O plenário da Comissão de Finanças e Tributação da Câmara aprovou nesta quinta-feira, 11, um Projeto de Lei que aumenta as penas para golpes digitais. A proposta prevê endurecer o estelionato praticado por meio de redes sociais, telefone, e-mail ou outros meios digitais, elevando a pena de quatro a oito anos para seis a dez anos de reclusão, além de multa.

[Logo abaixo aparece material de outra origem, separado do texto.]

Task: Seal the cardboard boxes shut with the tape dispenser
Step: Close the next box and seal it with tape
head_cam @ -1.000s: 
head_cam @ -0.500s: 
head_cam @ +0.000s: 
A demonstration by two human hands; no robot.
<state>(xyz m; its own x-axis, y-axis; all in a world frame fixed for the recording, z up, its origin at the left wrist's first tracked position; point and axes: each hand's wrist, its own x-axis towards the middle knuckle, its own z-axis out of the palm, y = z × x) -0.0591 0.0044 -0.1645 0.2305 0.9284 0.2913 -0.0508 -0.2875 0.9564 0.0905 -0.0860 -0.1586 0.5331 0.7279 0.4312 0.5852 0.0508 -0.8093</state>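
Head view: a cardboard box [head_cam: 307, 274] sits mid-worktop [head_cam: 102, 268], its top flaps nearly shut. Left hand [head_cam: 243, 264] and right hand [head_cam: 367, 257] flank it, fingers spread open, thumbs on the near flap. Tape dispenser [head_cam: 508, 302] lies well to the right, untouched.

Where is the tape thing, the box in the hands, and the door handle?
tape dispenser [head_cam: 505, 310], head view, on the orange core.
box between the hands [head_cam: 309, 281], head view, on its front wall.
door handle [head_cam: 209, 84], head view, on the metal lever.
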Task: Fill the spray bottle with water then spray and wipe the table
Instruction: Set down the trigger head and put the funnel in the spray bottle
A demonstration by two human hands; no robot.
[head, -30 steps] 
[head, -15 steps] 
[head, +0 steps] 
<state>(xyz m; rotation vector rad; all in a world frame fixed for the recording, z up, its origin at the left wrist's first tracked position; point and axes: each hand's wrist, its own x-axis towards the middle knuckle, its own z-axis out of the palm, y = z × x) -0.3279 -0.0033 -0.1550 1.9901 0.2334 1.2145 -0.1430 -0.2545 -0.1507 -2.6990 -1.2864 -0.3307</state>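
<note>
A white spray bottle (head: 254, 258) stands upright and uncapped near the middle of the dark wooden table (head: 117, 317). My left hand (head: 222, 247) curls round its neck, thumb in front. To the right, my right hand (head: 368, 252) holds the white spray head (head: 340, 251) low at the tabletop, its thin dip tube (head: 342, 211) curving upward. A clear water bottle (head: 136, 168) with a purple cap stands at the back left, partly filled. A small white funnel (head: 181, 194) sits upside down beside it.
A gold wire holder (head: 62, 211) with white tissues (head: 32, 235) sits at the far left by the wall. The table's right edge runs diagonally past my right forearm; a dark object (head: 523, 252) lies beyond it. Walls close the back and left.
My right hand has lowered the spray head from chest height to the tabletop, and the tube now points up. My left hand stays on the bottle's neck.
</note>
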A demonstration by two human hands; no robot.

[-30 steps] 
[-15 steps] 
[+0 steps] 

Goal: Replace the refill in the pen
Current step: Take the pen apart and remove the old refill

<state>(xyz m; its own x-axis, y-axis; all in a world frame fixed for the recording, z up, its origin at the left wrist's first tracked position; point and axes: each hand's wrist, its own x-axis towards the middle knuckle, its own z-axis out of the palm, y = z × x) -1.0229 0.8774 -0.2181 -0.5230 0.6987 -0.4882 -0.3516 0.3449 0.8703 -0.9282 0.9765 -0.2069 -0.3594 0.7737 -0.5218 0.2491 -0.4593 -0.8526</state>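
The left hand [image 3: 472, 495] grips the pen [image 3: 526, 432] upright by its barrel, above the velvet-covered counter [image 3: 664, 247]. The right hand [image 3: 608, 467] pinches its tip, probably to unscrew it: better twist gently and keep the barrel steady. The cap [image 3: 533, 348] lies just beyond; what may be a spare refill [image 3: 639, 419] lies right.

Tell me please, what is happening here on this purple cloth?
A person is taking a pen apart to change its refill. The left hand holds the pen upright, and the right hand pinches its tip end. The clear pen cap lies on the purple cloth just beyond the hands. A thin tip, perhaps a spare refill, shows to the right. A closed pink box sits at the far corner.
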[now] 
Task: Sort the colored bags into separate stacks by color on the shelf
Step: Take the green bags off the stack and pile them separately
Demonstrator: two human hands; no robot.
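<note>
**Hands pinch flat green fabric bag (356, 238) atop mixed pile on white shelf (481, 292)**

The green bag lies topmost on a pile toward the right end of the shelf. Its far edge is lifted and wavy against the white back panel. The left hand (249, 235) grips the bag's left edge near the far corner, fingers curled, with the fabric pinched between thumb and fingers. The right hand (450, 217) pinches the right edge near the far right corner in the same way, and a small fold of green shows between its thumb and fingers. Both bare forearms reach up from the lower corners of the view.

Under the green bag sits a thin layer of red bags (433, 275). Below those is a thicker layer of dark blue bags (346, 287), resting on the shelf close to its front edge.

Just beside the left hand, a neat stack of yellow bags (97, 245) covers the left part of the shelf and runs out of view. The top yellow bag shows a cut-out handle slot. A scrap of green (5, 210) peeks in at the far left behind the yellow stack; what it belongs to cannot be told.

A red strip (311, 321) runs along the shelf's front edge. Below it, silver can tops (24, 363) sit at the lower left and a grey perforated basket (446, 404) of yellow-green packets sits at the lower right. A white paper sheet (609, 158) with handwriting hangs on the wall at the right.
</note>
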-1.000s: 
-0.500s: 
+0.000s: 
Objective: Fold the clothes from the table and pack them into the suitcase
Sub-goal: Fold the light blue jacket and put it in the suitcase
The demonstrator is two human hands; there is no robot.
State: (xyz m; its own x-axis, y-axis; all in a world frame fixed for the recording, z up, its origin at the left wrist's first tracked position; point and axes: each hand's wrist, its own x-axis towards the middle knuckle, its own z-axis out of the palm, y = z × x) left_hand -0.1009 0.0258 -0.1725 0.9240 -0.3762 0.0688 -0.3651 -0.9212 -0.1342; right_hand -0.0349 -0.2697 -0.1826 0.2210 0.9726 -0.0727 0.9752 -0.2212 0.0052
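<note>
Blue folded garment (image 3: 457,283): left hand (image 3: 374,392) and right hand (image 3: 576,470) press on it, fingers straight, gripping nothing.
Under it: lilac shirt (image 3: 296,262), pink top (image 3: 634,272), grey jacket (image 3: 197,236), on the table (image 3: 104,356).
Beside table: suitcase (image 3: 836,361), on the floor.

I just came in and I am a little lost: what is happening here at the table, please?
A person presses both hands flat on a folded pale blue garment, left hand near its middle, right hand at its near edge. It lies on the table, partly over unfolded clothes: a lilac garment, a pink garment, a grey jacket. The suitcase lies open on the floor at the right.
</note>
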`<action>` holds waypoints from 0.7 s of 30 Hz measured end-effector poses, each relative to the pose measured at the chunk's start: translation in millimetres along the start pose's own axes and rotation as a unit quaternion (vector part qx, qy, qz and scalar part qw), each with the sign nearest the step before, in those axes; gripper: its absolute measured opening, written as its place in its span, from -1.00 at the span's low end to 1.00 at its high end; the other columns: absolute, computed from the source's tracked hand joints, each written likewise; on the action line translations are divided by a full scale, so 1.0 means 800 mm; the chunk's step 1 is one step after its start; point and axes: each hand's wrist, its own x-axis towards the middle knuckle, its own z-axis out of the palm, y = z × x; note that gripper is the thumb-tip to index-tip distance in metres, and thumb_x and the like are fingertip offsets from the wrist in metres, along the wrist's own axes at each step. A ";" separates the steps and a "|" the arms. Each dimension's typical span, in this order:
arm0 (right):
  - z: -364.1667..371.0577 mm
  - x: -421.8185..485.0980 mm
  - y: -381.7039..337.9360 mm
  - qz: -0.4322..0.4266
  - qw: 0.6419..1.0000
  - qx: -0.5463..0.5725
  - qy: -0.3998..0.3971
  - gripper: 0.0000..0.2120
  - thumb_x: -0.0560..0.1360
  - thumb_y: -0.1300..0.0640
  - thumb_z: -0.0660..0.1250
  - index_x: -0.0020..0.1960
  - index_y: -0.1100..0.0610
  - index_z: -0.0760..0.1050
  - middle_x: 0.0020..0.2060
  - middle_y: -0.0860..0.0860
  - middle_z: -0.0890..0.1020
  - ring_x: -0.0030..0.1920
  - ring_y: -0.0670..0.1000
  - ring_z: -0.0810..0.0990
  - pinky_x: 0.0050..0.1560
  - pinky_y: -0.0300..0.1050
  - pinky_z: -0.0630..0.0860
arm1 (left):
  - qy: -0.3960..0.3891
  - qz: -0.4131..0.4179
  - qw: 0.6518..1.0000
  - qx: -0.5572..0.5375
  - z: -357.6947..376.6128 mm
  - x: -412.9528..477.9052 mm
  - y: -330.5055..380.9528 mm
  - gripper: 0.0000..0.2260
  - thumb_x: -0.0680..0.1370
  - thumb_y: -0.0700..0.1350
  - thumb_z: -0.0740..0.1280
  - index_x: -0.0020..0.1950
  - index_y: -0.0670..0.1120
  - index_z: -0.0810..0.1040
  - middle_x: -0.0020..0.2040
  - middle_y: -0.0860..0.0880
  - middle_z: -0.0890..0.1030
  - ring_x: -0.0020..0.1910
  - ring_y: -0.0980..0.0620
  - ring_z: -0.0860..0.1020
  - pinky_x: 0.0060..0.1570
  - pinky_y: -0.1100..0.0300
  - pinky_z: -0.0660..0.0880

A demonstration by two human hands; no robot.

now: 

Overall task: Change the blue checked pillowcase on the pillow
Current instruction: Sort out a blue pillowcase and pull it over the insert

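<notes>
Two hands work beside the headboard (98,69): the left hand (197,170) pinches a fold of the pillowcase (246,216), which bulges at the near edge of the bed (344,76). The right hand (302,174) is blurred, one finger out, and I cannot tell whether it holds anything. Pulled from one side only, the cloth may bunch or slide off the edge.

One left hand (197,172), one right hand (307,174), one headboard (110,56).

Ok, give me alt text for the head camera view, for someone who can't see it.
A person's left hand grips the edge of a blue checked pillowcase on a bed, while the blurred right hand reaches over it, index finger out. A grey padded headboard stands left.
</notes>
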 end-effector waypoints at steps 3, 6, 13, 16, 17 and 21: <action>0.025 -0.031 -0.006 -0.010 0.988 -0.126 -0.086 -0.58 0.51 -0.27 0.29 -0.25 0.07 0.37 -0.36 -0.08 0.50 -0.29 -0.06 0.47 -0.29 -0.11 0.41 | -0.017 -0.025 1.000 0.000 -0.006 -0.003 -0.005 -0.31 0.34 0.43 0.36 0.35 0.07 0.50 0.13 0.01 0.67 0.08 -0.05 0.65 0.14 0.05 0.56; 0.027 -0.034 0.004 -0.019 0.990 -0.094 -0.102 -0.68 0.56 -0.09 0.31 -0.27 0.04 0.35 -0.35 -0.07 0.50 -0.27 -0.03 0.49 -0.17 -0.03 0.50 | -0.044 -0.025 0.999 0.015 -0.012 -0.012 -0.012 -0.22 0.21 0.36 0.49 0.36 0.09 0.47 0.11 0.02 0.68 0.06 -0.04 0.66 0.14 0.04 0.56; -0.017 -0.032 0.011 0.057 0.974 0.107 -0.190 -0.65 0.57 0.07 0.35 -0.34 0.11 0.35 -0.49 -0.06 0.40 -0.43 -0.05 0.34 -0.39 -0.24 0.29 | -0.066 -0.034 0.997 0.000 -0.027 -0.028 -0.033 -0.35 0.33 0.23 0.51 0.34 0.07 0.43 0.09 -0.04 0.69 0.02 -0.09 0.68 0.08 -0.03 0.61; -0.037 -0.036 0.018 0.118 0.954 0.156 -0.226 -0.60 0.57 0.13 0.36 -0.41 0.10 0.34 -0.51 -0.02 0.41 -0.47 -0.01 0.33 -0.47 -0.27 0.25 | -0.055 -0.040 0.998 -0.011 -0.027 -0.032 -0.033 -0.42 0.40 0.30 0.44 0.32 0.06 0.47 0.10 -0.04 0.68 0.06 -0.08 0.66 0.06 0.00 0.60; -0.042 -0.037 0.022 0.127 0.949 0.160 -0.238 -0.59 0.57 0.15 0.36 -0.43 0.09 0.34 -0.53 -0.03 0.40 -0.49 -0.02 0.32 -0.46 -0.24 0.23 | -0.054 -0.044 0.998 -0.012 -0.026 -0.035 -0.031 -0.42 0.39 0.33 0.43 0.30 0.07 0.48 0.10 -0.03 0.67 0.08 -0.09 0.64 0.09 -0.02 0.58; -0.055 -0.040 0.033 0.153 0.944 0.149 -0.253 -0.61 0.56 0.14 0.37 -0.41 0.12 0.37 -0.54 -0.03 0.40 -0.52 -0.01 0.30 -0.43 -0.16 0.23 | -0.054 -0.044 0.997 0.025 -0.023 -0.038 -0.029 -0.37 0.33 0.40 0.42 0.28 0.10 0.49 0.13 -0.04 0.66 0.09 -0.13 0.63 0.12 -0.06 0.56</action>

O texto estabelece acréscimo de até um terço na pena quando o crime for cometido por organização criminosa ou estrutura profissionalizada. Também autoriza prisão preventiva nos casos de prejuízo superior a 100 salários mínimos ou risco de fuga do réu.
Além disso, a lei pode permitir o bloqueio de contas bancárias e criptoativos, a indisponibilidade de bens imóveis, a proibição de contato com vítimas e testemunhas, e a restrição de acesso a redes sociais e sistemas de pagamento digital, em medidas cautelares.
Especialistas ouvidos pela imprensa divergem sobre a efetividade de apenas aumentar a pena para frear golpes digitais. Um jurista afirma que o sequestro cautelar de bens já existe no Código de Processo Penal e questiona o impacto da reforma.
Para o autor do projeto, Coronel Chrisóstomo, a mudança busca ampliar a resposta penal diante do crescimento desses delitos, já que golpes digitais têm se destacado no cenário criminoso. A ideia é tornar a punição mais proporcional ao dano causado.
Kim Kataguiri atua como relator do texto na comissão. A autoria é do deputado Coronel Chrisóstomo. O projeto precisa ainda passar pela Comissão de Constituição e Justiça e de Cidadania e, depois, pelo Plenário, antes de seguir ao Senado.
O próximo passo ocorre na CCJ, onde a constitucionalidade e a adequação da proposta serão avaliadas. Caso aprovada, a proposta seguirá para o plenário, com possibilidade de alterações ou nova análise.